The man enjoyed his hunting.
The animals of the study told their own bloody story. They were impossible to ignore, with their glass orbs staring from where eyes once stared. There were typical remains that Margaret expected to see in the trophy room of a hunter, like the mounted head of a North American deer, a red fox, a stuffed mallard with its green head and white collar. Then there were more unusual trophies, such as the head of a black bear, the standing fisher on the desk, a wolverine.
And there were exotics, like elephant tusks, a rhino’s horn, and the heads of a giraffe, a dingo, and others. Margaret wasn’t sure all of these were legal, but the hunter was beyond the law now. Nathaniel Glasgow’s pride gazed glassily from the center of the wall that faced opposite the door, where he mounted the heads of a timber wolf, a lioness, a boar far larger than Margaret had ever seen, and a crocodile skin that stretched from wall to wall just beneath the ceiling.
“I know what it looks like,” Heather said. “A man this violent out in the world, he must’ve been violent at home. I shouldn’t have told you about his coming home drunk. It paints an unfair picture. He never h
urt us. Nate was a hard man, but not a cruel man.”
Margaret didn’t know enough about him to say she was wrong, but cruel or not, he was merciless. “Where was Natalie?”
Heather pointed to the center of the room. “Right there, on the floor. She was sitting and staring. I didn’t pay attention. I just stormed in, grabbed her, and hauled her out.” She pressed the heel of her hand against her forehead. “Jesus, I gave her an earful. And for what? She didn’t deserve it, just for that. She misses her father. Christ, what’s wrong with me?”

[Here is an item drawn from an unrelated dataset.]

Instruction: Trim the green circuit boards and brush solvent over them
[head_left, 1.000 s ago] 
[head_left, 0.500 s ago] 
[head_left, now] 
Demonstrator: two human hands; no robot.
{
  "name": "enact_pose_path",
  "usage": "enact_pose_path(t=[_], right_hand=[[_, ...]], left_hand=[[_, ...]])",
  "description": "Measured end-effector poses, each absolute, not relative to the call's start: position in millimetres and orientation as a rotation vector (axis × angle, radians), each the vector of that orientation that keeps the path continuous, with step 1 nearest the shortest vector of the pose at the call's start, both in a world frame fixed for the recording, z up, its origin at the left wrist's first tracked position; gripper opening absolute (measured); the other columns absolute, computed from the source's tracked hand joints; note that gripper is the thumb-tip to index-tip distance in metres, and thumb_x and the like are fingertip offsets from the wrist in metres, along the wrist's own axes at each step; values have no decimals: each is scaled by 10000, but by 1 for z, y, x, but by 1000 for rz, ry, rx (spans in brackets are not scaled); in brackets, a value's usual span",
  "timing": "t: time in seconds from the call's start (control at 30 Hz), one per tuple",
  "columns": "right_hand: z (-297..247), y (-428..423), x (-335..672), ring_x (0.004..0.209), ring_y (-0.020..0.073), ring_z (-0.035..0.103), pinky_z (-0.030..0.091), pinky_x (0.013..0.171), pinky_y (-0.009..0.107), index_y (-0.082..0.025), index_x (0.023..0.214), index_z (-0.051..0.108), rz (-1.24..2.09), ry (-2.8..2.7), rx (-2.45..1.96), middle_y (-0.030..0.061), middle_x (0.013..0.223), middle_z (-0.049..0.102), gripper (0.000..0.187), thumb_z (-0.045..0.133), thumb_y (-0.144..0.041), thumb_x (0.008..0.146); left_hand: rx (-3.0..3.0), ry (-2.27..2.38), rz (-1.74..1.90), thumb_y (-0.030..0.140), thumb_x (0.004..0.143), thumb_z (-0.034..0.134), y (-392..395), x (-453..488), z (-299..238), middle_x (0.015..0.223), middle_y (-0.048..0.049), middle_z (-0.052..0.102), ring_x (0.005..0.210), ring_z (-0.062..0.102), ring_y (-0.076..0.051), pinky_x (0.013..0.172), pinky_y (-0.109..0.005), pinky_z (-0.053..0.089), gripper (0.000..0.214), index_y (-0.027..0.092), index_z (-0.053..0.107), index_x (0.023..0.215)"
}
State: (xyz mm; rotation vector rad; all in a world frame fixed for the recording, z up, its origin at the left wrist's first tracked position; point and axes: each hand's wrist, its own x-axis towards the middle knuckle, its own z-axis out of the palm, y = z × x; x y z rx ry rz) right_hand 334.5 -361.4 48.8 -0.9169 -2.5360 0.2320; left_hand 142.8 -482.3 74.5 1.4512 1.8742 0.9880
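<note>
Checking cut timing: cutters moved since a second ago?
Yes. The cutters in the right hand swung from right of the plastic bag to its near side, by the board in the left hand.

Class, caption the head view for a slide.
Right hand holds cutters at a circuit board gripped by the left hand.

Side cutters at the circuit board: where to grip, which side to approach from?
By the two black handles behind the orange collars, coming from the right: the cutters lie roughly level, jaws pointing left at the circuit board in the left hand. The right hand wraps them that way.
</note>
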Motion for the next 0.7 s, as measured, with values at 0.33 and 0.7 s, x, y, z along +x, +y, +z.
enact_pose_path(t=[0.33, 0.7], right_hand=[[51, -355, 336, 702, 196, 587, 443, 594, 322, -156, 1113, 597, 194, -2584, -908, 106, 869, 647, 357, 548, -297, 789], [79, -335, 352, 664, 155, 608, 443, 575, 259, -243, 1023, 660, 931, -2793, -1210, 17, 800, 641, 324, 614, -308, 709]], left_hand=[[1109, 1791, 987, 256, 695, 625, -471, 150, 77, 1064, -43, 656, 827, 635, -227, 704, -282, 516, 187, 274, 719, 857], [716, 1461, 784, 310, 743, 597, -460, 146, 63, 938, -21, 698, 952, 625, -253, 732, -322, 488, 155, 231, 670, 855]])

“Mrs. Glasgow.” Margaret pulled Heather’s arms to her sides and looked over her spectacles into Heather’s eyes. “It’s not worth beating yourself up over. We can’t change the past. Believe me, there are plenty of little things I let eat at me at night, but when it comes to helping someone, we have to put all that shit away, pardon my English. Let’s help Natalie now, yes?”
Heather nodded. That other thing that was bothering her hounded her eyes and carved her skin into a wrinkled map of countries and states and counties. She lowered her face into Margaret’s shoulder and loud sobs quaked through her body.
Margaret held her. “Mrs. Glasgow, did you ever go with your husband on these trips?”
Heather shook her head.
“Besides the animals, did he ever bring anything else back with him? Coins, dolls, masks, the kinds of things—” Margaret cut herself off before she could say, anything that a spirit might attach itself to, as if Heather would know. As if Heather was in the right place of mind to hear such a thing.
“In the desk,” Heather managed through a sob. She pulled herself away from Margaret and covered her face. “I’m sorry.”
“Please don’t be.” Many people looked to Margaret for comfort, often after delivery and especially when things went wrong. She never seemed to get any better at it, but she supposed if they kept looking then she couldn’t be doing too badly either.